After I finished Mockingjay, I read The Hunger Games and Philosophy. Mostly it examined the morality of various characters and the society of Panem. Stoicism and other ideas were also addressed. I kept waiting for an essay on The Hunger Games and Shakespeare, but I never came across one. Collins borrowed not only from a lot of Roman Empire, but from the Shakespeare plays as well. For example, the president Coriolanus Snow: Coriolanus is the name of a Shakespeare tragedy about a Roman leader. Like his counterpart, Coriolanus Snow has to deal with unpopularity, riots and eventually assassination.
The mute Lavinia is directly taken from the play Titus Andronicus. The minor Capital Characters of Portia, Brutus, Flavius, Cinna and Octavia are all taken from the historical tragedy Julius Caesar. Cressida is from Troilus and Cressida.

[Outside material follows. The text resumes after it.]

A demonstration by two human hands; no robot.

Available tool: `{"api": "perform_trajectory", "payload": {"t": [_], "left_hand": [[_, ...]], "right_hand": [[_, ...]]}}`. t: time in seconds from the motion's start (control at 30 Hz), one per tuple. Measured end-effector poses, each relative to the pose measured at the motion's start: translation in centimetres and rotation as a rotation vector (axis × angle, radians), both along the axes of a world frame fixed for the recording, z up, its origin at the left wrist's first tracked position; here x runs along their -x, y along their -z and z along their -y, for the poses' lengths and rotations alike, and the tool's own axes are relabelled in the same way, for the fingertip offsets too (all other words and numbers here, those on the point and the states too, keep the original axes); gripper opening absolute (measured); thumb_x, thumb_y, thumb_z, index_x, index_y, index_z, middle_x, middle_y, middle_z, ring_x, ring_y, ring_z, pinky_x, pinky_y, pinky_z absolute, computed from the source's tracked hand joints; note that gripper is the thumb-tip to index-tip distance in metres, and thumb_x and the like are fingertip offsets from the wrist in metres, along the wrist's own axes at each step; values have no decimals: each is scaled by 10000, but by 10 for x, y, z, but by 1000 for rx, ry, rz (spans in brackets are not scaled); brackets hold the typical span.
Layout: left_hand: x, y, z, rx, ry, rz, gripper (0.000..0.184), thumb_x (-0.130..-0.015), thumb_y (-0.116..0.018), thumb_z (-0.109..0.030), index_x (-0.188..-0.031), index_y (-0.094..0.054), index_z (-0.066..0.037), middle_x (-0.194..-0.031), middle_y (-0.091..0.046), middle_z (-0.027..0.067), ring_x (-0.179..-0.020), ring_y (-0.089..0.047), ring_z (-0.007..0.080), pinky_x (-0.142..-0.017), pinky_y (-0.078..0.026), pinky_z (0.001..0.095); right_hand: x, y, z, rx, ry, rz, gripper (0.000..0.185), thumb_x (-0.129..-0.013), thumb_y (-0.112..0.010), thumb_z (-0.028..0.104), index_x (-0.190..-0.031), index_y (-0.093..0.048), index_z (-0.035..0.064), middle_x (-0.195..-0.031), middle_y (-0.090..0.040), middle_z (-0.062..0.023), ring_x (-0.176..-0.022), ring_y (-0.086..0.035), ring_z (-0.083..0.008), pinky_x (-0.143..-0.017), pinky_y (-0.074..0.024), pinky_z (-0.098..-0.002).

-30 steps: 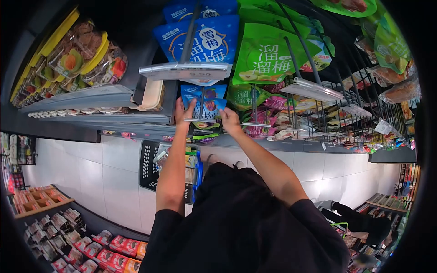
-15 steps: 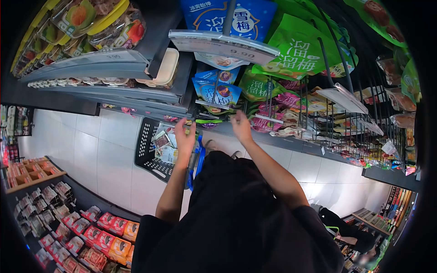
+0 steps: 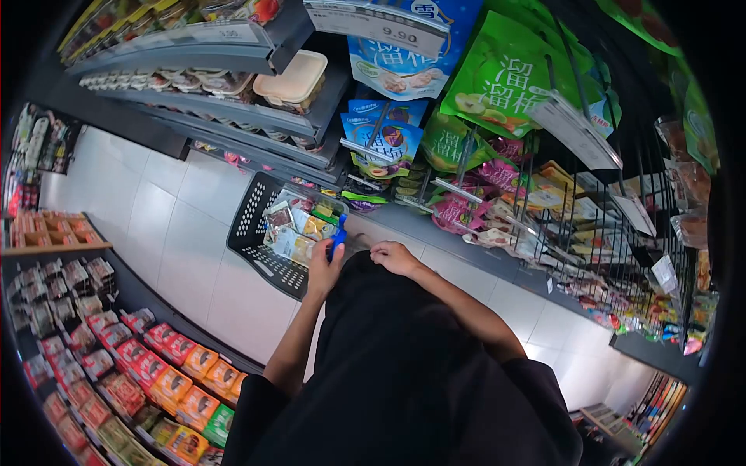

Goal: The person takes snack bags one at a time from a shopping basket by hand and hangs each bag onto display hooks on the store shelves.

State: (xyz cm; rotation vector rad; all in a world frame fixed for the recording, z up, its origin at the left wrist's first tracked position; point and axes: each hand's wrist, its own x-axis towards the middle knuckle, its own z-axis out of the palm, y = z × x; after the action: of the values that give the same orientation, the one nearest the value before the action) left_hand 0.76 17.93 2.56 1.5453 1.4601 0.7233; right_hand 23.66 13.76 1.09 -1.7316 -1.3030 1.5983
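My left hand [image 3: 323, 270] is closed around the blue handle [image 3: 339, 235] of a black shopping basket [image 3: 244, 230]. The basket has perforated walls and is to the left of my body, near the floor. Several flat packs of food [image 3: 289, 241] lie inside it, among them white, brown and yellow ones. My right hand [image 3: 396, 258] is in front of my black top [image 3: 388, 334], its fingers curled together beside the cloth. Whatever may be inside those fingers is hidden.
Ahead, hooks carry blue snack bags [image 3: 381, 144] and green snack bags [image 3: 509, 85]. Shelves [image 3: 311, 116] with plastic tubs jut out at left. Wire racks [image 3: 575, 225] of packets run along the right. Behind at lower left stands a display of red and orange packs [image 3: 167, 377].
Both hands have come down and back from in front of the lower hanging bags. My left hand has closed on the basket handle; my right hand has drawn in to my top, fingers curling.
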Motion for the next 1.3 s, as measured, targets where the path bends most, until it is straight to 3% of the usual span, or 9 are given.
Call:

Castor and Pollux are from Greek mythology; however they loosely connect to Theseus and the Minotaur in theme. Theseus was an inspiration for the overall plot of The Hunger Games. Oh, and the author of The Life of Theseus was Plutarch—another name of a character in The Hunger Games. The myth of Theseus represents punishment for past crimes. Children were regularly sacrificed to the Minotaur.
Interestingly, the Labyrinth in this myth is also present in Harry Potter and the Goblet of Fire. Harry and Katniss are both heroes like Theseus. I am reading the Goblet of Fire to Ana, which is 734 pages long. It took us a couple of weeks to get past 500 pages, but we are on the home stretch now.
Anyway, I hope to triumph like Katniss and Harry despite my setbacks.